Op grond van het rapport van de Voogdijraad kan worden vastgesteld dat de moeder met financiële- psychiatrische- en vermoedelijk ook drugsproblemen kampt en geen passende woning heeft om de minderjarigen op te kunnen vangen. De moeder is bezig met het volgen van een opvoedingsprogramma bij de Directie Sociale Zaken. De vader heeft geen inzicht in zijn eigen aandeel in de problematiek. Gebleken is dat de hulpverlening voor de vader binnen het vrijwillig kader niet, althans onvoldoende, van de grond komt. Naar het oordeel van het gerecht is een ondertoezichtstelling, binnen welk kader de benodigde hulpverlening wordt opgestart en erop wordt toegezien dat de ouders goede afspraken maken over de minderjarige, daarom aangewezen.
4.3
Ingevolge artikel 1:263, eerste lid, BW kan de rechter het kind doen opnemen in een door hem aan te wijzen inrichting of elders dan in een inrichting indien dit in het belang van de verzorging en opvoeding noodzakelijk is.

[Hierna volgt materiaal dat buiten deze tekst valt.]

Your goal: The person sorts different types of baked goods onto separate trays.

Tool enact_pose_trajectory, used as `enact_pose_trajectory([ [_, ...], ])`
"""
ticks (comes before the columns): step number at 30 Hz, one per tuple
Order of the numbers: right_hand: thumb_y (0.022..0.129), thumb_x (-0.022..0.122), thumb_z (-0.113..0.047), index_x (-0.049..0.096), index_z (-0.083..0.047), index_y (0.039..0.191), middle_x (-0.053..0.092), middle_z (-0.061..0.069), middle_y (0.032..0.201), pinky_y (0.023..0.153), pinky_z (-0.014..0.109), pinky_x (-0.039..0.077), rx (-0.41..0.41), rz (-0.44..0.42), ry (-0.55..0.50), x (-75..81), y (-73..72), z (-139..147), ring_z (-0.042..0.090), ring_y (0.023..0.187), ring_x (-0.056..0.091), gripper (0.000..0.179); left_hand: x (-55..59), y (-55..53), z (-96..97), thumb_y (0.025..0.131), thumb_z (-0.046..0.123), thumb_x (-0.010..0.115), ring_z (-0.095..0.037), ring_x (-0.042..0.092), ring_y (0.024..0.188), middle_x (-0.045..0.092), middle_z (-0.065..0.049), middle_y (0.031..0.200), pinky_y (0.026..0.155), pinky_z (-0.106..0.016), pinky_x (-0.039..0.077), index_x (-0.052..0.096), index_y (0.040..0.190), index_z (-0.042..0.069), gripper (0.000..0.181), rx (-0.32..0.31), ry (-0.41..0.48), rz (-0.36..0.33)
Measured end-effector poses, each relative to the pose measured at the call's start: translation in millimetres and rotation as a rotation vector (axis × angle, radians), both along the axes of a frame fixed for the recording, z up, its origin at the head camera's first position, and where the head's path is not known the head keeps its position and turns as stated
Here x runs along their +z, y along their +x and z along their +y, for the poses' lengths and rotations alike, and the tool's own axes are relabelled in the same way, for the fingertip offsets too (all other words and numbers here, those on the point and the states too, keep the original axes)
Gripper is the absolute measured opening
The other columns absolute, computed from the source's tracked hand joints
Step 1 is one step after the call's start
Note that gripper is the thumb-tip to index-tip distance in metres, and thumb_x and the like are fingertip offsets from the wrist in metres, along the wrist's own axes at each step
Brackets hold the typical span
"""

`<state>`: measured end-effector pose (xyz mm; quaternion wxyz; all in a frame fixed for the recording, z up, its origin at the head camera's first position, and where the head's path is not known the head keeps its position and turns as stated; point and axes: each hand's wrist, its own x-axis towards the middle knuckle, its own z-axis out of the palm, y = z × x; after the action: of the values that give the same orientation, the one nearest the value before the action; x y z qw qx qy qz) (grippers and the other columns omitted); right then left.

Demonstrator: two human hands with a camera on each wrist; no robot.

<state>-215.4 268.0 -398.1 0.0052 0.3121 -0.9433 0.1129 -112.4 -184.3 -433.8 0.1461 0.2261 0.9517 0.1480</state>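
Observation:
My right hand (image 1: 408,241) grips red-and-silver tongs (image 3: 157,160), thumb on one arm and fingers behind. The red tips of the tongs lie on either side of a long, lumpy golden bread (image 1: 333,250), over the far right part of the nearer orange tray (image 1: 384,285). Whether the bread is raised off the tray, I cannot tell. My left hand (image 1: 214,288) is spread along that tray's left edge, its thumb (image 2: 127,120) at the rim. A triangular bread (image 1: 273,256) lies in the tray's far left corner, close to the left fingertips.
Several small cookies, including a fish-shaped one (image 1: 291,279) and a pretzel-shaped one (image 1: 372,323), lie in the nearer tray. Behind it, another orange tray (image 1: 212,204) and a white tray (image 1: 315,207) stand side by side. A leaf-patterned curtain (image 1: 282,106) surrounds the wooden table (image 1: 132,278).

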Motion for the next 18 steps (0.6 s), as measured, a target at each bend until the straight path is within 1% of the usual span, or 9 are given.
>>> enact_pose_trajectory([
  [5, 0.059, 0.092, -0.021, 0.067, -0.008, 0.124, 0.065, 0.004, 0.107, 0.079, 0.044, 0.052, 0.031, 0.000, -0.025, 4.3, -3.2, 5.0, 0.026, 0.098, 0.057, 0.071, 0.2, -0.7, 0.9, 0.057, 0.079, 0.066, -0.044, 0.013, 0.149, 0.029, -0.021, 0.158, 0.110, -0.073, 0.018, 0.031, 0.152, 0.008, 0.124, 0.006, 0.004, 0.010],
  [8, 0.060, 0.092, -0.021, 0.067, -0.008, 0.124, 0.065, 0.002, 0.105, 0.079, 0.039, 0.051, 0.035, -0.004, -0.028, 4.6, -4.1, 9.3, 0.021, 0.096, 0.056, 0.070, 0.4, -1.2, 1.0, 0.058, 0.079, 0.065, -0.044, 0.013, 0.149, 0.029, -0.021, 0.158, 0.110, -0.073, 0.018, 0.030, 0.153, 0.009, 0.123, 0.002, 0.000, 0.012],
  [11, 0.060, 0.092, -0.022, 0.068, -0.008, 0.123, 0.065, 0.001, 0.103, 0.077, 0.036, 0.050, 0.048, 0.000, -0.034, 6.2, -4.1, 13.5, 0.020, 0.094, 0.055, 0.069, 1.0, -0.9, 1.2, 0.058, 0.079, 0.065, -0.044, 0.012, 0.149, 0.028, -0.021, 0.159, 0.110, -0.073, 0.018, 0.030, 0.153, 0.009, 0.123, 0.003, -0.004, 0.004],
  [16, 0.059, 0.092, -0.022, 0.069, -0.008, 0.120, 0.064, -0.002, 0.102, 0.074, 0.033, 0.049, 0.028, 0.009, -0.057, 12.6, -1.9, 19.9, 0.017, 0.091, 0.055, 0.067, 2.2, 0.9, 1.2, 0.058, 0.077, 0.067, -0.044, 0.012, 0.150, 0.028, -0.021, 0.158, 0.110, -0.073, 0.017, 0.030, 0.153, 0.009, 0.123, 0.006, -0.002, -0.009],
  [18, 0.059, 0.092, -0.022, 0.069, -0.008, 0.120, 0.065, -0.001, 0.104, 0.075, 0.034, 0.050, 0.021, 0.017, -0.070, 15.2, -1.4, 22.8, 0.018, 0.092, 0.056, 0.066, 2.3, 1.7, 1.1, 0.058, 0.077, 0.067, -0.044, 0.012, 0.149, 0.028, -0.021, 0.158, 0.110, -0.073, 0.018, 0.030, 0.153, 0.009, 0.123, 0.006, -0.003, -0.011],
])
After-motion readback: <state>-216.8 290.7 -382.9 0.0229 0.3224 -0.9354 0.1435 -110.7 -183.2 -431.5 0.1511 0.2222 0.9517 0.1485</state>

Het gerecht is van oordeel dat het in het belang van de verzorging en opvoeding van de minderjarigen noodzakelijk is dat zij bij de grootmoeder moederszijde worden geplaatst. Mede gezien de toelichting die van de zijde van de Voogdijraad en de stichting Guia Mi ter zitting is gegeven, zal de duur van de plaatsing bij grootmoeder moederszijde worden beperkt tot zes maanden.

5.DE BESLISSING

Het gerecht:
stelt [naam minderjarige 1], geboren op [geboortedatum] in Aruba, en [naam minderjarige 2], geboren op [geboortedatum ] in Aruba, onder toezicht voor de duur van een jaar, ingaande heden,
benoemt [naam raadsonderzoeker] tot gezinsvoogdes,
beveelt de plaatsing van de minderjarigen bij de grootmoeder moederszijde, voor de duur van zes maanden ingaande heden,
verklaart deze beschikking uitvoerbaar bij voorraad.
Deze beschikking is gegeven op 18 februari 2020 door mr. J.J. Verhoeven, rechter in dit gerecht, in aanwezigheid van de griffier.